John settles back into his seat, feeling bleak. He isn’t exactly desperate to chat with the man who gave Moriarty the ammunition to destroy Sherlock, anyway. His leg is throbbing, he’s knackered, and if the entire press corps turned up screaming, ‘Fake genius rises from the dead!’ right now he’d probably just give them the finger.

‘Great,’ he grunts. ‘We’ve really left the cloak and dagger behind us, then.’

‘K5’ turns out to be a fully-furnished fake-residential flat in an anonymous block in Shoreditch, no doubt bugged to high heaven. At least John no longer has to worry about Sherlock jumping out of the windows. He pulls his clothes off as soon as the ’Croft Girl withdraws, and falls asleep ten seconds after landing on the bed.

He wakes to see the digital clock showing 5.07am. Sherlock is jabbing him in the ribs.

‘Wake up!’ Sherlock whispers, unnecessarily. And why the hell is he bothering to whisper? But even sleep-sodden, John puts two and two together as soon as Sherlock points at the bedroom door.
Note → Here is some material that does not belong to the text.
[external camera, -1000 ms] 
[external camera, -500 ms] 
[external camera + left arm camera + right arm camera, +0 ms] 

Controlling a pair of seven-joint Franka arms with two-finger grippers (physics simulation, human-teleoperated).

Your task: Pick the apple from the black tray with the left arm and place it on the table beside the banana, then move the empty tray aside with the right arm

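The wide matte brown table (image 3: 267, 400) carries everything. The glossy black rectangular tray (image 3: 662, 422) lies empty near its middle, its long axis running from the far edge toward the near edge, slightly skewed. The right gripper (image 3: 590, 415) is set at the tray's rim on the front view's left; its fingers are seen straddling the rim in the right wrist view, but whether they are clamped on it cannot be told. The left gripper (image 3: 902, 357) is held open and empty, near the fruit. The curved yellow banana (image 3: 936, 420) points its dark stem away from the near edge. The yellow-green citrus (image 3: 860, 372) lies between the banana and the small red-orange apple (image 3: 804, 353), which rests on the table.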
‘Oh. You two can actually detect each other through walls, can’t you?’ says John.

‘Stop jabbering and come on,’ retorts Sherlock, shrugging into the dressing gown he left out the previous night. While John scrabbles for his own clothes, Sherlock tugs the door open, strides out into the living room and flicks on the light.

John gets a brief glimpse of Mycroft at the window in the half-dark, leaning on his umbrella and glaring moodily into the street before the entire room is bathed in yellow light and Mycroft practically launches himself away from the glass. Sherlock crosses to the window and pulls the curtains shut.

‘Oh dear, security breach?’ says Sherlock. ‘How sloppy. I should fire someone over that. Except, oh wait. I don’t work for you. Even if you’re about to treat me as if I do.’

Mycroft has already recovered his composure. John stays by the bedroom door doing up his shirt, still not fully awake, and not confident that he can be much use. But Sherlock has deliberately involved him, so he’s going to stay on hand.

‘Mycroft,’ John says.

‘Ah, John, welcome back to England,’ says Mycroft, tapping his dry umbrella against his shoe. ‘I trust you are well?’

‘Do you? I’ve been shot again, I’ll have lost my job for running off without notice and I rather think I’m starting a cold.’

‘Oh dear, perhaps -’ starts Mycroft.

‘John, you can shoot him later,’ interrupts Sherlock. ‘Mycroft, you want me to do a press conference, I suppose?’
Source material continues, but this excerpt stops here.